Troppo facile per Lippi la ripartenza mondiale «Adesso contano i fatti»

Debutto con Cipro, 65ª del ranking Fifa. «L’Europeo è servito, ma non sempre si può vincere». Tridente Toni-Iaquinta-Di Natale

nostro inviato a Firenze
Il Lippi-bis nasce nella calda Cipro (oltre 30 gradi ieri sera), su un campo spelacchiato e stretto e contro una nazionale che nel ranking Fifa sta tra Bahrein e Burkina Faso. Guai però a sottovalutare gli avversari, che a dispetto della classifica internazionale (sono al 65° posto), hanno portato avanti tre squadre nelle coppe europee: l’Anorthosis (avversaria dell’Inter) prima cipriota a debuttare nei gironi di Champions, le due formazioni di Nicosia (Apoel e Omonia) in Uefa dopo aver mietuto vittime illustri (Stella Rossa e Aek Atene). «Intelligenza e rispetto dei rivali sono le caratteristiche della mia nazionale», avverte Lippi che si affida all’antica saggezza popolare per presentare il match. In Toscana c’è un proverbio che dice “i discorsi li porta via il vento”. Tradotto, servono i fatti e non più le parole». E per fatti si intendono i tre punti. Perché la difesa del titolo di campioni del mondo passa anche da Larnaca, luogo inedito per la nazionale maggiore transitata in passato da Limassol o Nicosia, anche con risultati mediocri (vedi l’1-1 del 1983 con Bearzot in panchina e undici «mondiali» di Spagna in campo all’inizio).
E se Cipro giocherà «la partita della vita», parlare di avversario preoccupante sembra francamente improprio. Non vince in casa da 15 mesi (successo per 3-1 sul Galles), ma Lippi ha preferito non lasciare nulla di intentato. Ha preparato con cura e cautela la gara di stasera, studiando ogni minimo dettaglio della formazione del greco (di ispirazione russa, calcisticamente parlando) Angelos Anastasiadis - tanto da fornire la lista degli undici ai giornalisti che ne hanno fatto richiesta sul charter che ha portato la truppa sull’isola – e facendo capire che lo spirito e la fame del gruppo (lo ammette anche Gigi Buffon, uno dei veterani azzurri) sono gli stessi di due anni fa. «Attenzione, anche l’Europeo fa parte dell’esperienza di questi giocatori, è stato un altro momento importante partendo dal presupposto che non si può sempre vincere – sottolinea il ct viareggino -. Ma questi tre giorni di lavoro mi hanno soddisfatto, ora aspetto le risposte sul campo.

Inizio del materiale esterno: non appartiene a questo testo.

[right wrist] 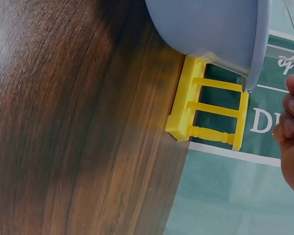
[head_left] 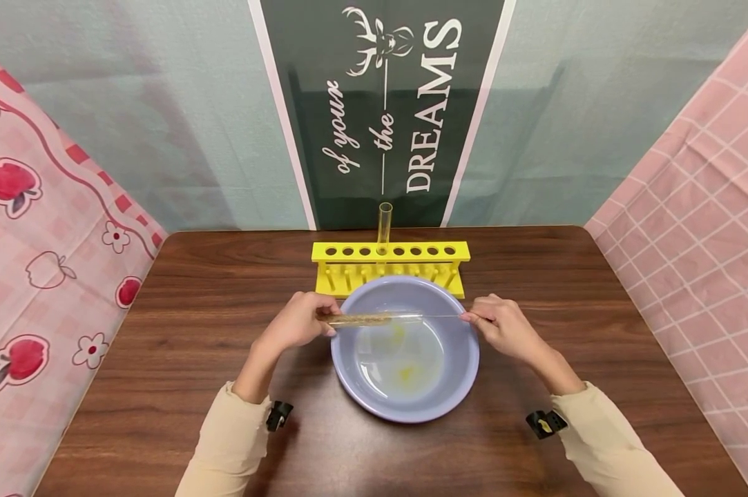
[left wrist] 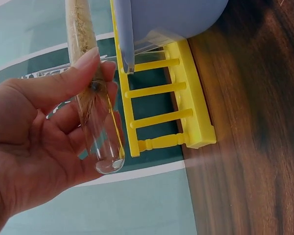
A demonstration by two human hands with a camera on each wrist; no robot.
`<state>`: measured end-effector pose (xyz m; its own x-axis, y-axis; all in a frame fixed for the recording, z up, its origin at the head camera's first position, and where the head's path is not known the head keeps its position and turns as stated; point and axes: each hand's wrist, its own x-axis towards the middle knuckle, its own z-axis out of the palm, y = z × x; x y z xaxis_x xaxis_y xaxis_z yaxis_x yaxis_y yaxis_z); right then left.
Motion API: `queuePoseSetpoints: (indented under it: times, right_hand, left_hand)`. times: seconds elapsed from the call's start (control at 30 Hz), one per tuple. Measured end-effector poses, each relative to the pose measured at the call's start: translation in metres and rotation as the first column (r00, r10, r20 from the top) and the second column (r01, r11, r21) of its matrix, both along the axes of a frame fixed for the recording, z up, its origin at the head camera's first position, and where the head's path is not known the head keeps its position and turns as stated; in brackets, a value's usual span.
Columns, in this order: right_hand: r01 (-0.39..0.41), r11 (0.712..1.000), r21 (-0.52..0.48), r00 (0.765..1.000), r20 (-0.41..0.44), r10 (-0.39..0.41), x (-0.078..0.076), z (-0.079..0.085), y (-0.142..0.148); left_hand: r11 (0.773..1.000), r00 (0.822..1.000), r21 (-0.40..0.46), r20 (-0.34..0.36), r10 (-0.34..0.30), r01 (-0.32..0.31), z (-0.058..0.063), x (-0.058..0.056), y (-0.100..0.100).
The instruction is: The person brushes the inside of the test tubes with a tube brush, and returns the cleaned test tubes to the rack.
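A glass test tube [left wrist: 105,161] lies roughly level over a lavender basin [head_left: 463,366], its rounded end to the left. My left hand [head_left: 301,321] grips that end between thumb and fingers. Inside the tube sits a bristle brush [left wrist: 83,29], its tan bristles spreading toward the bottom. From the tube's right end runs the brush's thin wire handle [head_left: 442,316], which my right hand [head_left: 500,322] pinches beyond the basin's right rim. In the right wrist view, the fingers [right wrist: 291,105] show at the right edge with the wire above them.
Behind the basin stands a yellow test tube rack [head_left: 423,258], with another clear test tube [head_left: 384,221] upright in it. Cloudy water [head_left: 380,352] with yellowish patches lies in the basin. All this is on a dark wooden table [head_left: 224,297] before a printed curtain [head_left: 212,124].
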<state>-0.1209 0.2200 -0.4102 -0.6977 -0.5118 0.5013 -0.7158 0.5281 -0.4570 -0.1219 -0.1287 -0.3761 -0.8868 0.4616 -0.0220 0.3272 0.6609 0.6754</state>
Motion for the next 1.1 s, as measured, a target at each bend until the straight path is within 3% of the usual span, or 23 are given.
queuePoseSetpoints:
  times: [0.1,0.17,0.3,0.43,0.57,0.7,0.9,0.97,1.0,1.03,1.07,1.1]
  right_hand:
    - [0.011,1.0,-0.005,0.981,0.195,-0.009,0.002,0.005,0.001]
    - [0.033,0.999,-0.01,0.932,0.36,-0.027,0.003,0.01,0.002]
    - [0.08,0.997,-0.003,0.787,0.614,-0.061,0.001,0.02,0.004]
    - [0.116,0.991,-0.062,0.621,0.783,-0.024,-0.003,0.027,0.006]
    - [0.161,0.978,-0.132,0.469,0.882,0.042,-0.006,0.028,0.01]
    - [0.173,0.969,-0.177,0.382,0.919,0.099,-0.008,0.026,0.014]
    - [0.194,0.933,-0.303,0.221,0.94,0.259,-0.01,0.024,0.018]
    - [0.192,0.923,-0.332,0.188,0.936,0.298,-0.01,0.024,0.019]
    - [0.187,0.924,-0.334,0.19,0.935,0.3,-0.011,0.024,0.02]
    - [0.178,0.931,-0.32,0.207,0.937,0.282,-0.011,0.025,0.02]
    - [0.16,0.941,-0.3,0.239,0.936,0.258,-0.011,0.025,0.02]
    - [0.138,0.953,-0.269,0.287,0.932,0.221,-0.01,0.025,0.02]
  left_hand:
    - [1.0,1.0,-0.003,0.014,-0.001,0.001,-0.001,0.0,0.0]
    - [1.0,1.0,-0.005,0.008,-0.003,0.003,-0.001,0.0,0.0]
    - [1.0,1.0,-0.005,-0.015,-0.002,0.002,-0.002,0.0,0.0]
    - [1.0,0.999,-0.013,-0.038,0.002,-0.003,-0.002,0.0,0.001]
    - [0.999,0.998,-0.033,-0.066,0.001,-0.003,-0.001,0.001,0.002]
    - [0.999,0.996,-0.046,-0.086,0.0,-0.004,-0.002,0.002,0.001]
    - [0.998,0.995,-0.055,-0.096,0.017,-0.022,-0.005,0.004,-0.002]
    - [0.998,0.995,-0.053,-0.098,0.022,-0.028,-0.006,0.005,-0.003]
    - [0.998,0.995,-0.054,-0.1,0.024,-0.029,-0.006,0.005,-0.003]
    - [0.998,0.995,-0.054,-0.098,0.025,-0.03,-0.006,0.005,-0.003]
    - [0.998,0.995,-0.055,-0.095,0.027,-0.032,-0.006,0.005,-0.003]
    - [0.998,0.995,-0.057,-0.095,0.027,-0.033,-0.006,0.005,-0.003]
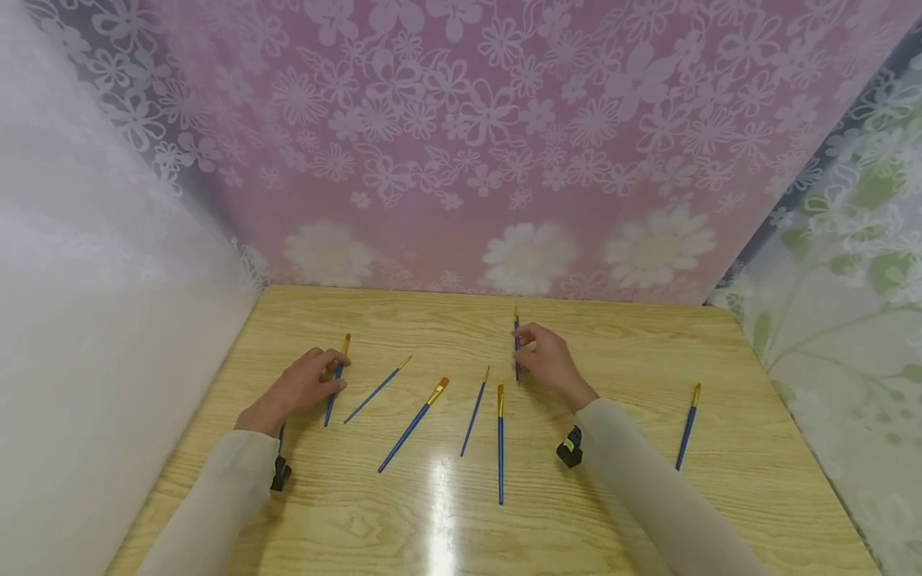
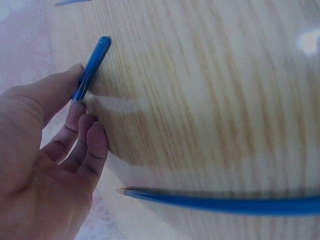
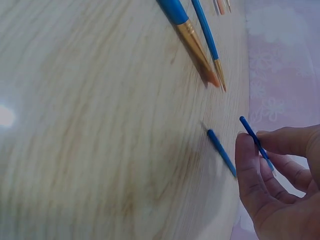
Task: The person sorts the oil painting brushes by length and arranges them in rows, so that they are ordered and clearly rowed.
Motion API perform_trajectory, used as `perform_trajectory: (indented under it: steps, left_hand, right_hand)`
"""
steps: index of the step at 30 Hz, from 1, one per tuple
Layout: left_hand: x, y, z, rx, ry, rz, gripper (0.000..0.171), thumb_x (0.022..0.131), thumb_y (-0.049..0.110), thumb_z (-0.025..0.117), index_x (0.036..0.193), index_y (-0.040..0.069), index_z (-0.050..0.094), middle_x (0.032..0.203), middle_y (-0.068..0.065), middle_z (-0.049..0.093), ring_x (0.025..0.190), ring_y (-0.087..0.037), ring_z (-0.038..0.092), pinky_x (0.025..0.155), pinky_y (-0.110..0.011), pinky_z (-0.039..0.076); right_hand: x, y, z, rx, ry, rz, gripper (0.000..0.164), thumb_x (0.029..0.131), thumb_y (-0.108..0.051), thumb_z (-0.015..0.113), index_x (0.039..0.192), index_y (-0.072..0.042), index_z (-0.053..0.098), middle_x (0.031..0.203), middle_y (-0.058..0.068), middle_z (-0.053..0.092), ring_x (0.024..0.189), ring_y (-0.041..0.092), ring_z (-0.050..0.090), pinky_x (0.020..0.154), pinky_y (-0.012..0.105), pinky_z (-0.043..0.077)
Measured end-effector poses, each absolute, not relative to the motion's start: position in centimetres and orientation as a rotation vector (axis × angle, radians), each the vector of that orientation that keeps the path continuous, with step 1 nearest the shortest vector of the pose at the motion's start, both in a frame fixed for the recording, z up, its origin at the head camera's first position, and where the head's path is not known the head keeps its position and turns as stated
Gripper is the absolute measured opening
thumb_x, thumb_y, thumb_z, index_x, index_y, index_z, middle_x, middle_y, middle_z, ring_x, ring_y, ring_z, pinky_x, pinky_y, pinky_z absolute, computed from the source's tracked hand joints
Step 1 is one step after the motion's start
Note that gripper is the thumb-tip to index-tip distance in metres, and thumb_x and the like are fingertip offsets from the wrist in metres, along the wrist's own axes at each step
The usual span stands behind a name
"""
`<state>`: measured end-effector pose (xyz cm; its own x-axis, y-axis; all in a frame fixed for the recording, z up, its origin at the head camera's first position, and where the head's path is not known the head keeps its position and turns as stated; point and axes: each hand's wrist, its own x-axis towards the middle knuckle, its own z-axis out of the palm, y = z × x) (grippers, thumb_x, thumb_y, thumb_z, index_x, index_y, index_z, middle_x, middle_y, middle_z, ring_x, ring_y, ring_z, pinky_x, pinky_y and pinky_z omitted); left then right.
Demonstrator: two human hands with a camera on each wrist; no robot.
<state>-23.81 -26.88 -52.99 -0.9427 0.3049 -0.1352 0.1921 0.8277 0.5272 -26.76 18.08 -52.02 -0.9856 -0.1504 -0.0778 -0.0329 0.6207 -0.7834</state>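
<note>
On the left, my left hand (image 1: pixel 306 384) pinches a blue-handled paintbrush (image 1: pixel 334 398) between thumb and fingers, its orange bristles pointing to the back. The handle end of this paintbrush (image 2: pixel 95 65) sticks out past the fingertips in the left wrist view. Toward the back, my right hand (image 1: pixel 549 360) pinches a thin blue paintbrush (image 3: pixel 251 131) between thumb and forefinger. Just beside those fingertips, a second blue paintbrush (image 3: pixel 221 151) lies on the table in the right wrist view. My palm and fingers hide part of each pinched brush.
Between the hands lie a thin brush (image 1: pixel 376 390), a wide flat brush (image 1: pixel 406 434), another thin brush (image 1: pixel 474 418) and a flat orange-tipped brush (image 1: pixel 500 448). A further brush (image 1: pixel 688 428) lies at far right. Flowered cloth (image 1: pixel 461 144) rises behind the wooden table (image 1: pixel 591 512).
</note>
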Motion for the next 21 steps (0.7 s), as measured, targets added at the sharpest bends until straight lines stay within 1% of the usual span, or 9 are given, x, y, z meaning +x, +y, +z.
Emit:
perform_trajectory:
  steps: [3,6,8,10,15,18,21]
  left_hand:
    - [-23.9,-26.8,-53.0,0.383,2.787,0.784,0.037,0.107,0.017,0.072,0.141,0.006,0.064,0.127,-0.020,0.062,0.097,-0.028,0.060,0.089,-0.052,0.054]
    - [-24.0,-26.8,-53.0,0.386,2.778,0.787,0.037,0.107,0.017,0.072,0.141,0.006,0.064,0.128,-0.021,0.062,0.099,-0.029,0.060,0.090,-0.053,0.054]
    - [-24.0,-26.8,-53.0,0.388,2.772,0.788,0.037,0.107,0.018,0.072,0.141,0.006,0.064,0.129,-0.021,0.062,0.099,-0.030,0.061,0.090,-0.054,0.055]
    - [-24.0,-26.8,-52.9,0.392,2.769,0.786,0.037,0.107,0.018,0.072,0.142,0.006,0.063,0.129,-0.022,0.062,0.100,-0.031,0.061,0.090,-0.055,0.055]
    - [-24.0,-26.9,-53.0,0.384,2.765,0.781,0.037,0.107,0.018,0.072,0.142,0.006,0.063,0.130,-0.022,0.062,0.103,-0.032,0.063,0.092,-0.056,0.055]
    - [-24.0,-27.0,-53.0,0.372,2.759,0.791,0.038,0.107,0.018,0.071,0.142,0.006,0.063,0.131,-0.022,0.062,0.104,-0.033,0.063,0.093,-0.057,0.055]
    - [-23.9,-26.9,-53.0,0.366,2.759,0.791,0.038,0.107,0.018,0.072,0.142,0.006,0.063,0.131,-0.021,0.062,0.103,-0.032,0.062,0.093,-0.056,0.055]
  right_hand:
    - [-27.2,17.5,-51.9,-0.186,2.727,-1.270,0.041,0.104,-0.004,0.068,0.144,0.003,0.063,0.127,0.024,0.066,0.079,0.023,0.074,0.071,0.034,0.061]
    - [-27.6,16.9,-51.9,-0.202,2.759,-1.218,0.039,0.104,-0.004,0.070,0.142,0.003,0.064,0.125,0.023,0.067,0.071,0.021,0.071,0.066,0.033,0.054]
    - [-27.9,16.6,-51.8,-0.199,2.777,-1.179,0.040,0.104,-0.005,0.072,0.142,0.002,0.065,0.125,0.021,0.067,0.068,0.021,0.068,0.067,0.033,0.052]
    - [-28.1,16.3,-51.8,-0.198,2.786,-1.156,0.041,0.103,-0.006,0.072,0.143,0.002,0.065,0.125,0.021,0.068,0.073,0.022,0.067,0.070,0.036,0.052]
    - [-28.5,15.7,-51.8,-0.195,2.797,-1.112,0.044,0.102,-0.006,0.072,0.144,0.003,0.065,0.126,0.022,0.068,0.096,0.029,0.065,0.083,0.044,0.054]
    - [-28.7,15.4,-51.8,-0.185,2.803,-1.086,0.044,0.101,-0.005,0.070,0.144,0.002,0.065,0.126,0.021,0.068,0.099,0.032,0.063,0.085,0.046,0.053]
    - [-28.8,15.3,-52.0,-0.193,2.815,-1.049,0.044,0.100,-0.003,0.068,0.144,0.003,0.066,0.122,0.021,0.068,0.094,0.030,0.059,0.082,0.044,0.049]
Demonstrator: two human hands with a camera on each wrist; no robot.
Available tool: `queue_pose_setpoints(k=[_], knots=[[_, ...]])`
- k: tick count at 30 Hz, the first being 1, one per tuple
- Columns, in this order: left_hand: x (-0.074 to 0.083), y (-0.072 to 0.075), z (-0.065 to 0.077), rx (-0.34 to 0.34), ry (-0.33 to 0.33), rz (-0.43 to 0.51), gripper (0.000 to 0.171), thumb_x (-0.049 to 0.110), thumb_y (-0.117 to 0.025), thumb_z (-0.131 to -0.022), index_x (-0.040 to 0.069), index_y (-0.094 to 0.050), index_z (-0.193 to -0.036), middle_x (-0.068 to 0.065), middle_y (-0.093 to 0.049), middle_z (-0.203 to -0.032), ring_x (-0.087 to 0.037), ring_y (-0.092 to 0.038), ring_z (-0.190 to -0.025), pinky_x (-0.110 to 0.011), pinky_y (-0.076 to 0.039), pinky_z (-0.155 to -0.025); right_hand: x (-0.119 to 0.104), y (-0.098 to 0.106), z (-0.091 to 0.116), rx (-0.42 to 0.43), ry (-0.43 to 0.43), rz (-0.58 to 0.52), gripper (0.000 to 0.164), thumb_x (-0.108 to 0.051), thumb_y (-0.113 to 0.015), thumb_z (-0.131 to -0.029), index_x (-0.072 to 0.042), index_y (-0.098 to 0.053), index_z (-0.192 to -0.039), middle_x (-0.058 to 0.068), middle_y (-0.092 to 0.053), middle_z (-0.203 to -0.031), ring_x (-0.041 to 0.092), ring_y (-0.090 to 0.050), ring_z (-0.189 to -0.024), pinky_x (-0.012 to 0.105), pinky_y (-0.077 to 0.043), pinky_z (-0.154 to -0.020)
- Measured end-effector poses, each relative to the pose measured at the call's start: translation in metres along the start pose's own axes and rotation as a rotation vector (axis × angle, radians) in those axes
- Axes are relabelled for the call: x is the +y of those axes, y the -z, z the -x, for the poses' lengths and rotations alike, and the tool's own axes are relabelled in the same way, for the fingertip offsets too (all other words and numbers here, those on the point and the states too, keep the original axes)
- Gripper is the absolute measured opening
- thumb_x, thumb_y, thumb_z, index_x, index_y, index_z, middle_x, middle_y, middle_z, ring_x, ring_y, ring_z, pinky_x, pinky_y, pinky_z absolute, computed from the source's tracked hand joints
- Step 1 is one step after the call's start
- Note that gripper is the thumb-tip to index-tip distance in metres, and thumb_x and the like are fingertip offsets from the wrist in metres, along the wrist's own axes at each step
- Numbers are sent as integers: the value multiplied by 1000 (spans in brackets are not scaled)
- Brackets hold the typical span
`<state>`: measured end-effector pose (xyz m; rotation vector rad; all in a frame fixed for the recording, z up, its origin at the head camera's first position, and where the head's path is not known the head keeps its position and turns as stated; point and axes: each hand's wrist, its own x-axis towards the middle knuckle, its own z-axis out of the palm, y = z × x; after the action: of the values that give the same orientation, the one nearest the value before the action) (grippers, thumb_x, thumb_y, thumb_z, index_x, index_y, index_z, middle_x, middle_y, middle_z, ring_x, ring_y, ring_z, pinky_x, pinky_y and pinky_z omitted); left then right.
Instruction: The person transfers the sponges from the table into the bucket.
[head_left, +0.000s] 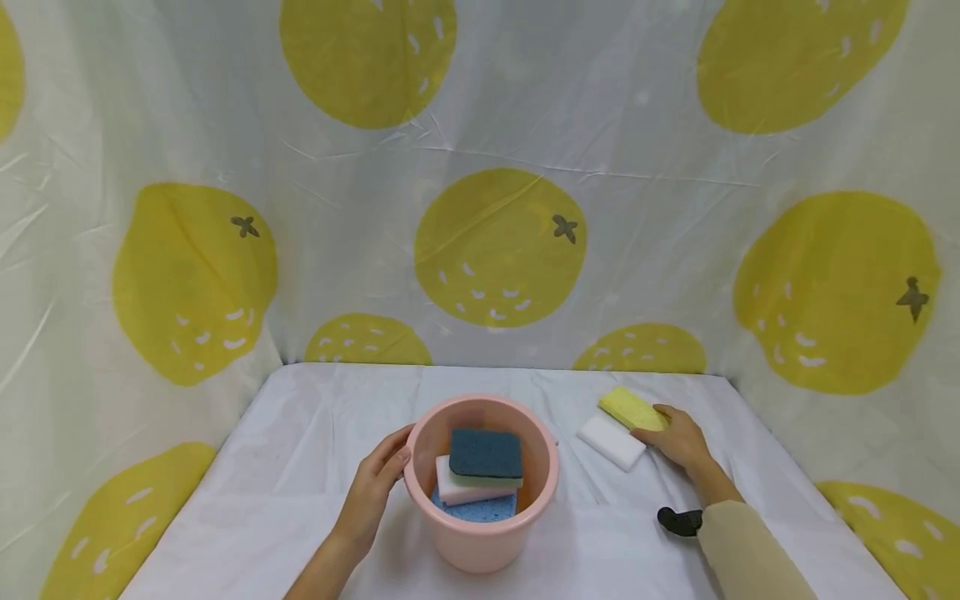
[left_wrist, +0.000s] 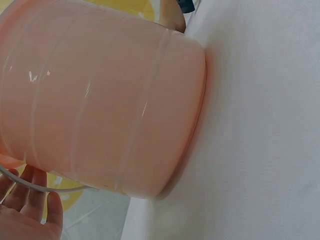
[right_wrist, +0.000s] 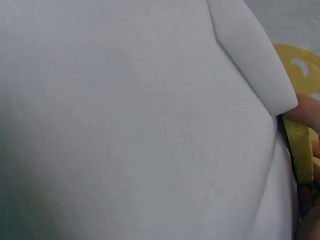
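A pink bucket stands on the table in front of me. Inside lie a sponge with a dark green top, a white block and a blue sponge. My left hand rests with extended fingers against the bucket's left rim; in the left wrist view those fingers lie behind the thin handle. To the right, my right hand pinches the near end of a yellow sponge between thumb and fingers. A white sponge block lies beside it.
White cloth covers the table. Lemon-print curtains hang at the back and on both sides. A dark curved object shows beside my right sleeve.
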<state>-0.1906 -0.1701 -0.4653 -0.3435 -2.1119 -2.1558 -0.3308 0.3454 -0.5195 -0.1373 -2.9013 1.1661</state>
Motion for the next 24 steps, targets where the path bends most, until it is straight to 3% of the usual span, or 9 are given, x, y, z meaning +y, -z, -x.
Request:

Certo, il nome Cipro non stuzzica la fantasia, giocheremo in uno stadio che non ha nulla a che vedere con l’Olimpico, San Siro o il Maracanà. E con un manto poco erboso, come poche saranno le persone sugli spalti (diecimila, ovvero il tutto esaurito per il Papadopoulos, ndr). Ma noi vogliamo i primi tre punti e quindi non faremo l’errore di non considerare abbastanza l’avversario».
Un tocco di scaramanzia è nella visita beneaugurante del tenore Andrea Bocelli, amico di Lippi e già a Coverciano alla vigilia della partenza per il trionfale mondiale tedesco. E come a Germania 2006, il ct ha prefigurato un’Italia in grado di cambiare in corsa. «Abbiamo tante armi, le useremo tutte – l’unico riferimento regalato ai cronisti sulla probabile formazione -. Il che vuol dire cominciare in un modo, proseguire in un altro e addirittura forse finire in un altro ancora. Esattamente come al Mondiale». Dunque, probabile inizio con il 4-3-3, all’occasione trasformato in un 4-4-2. La tentazione è di schierare insieme Toni e Gilardino, possibile però un ballottaggio (con l’attaccante del Bayern favorito sul calciatore viola), con Iaquinta e Di Natale a completare il tridente. Sicuro il terzetto di centrocampo Camoranesi-Pirlo-De Rossi, con Gattuso in panchina e Aquilani primo cambio per garantire maggiore copertura. In difesa un fresco Gamberini, provato tutta la settimana al fianco di Cannavaro, pare in vantaggio sul più esperto Barzagli deludente a Nizza nella prima uscita della nuova era Lippi. Ai lati Zambrotta e Grosso. «La filosofia - ribadisce Lippi - è quella di far parte di un progetto, non di giocare la prima o la seconda mezz’ora».
Infine Del Piero: dopo l’allarme di giovedì, sembra aver recuperato dal suo risentimento muscolare. Anche se non ha spinto al cento per cento nell’ultima seduta a Coverciano. Lo juventino è partito per Cipro, probabile la tribuna in via precauzionale, in vista magari di un impiego a Udine con la Georgia.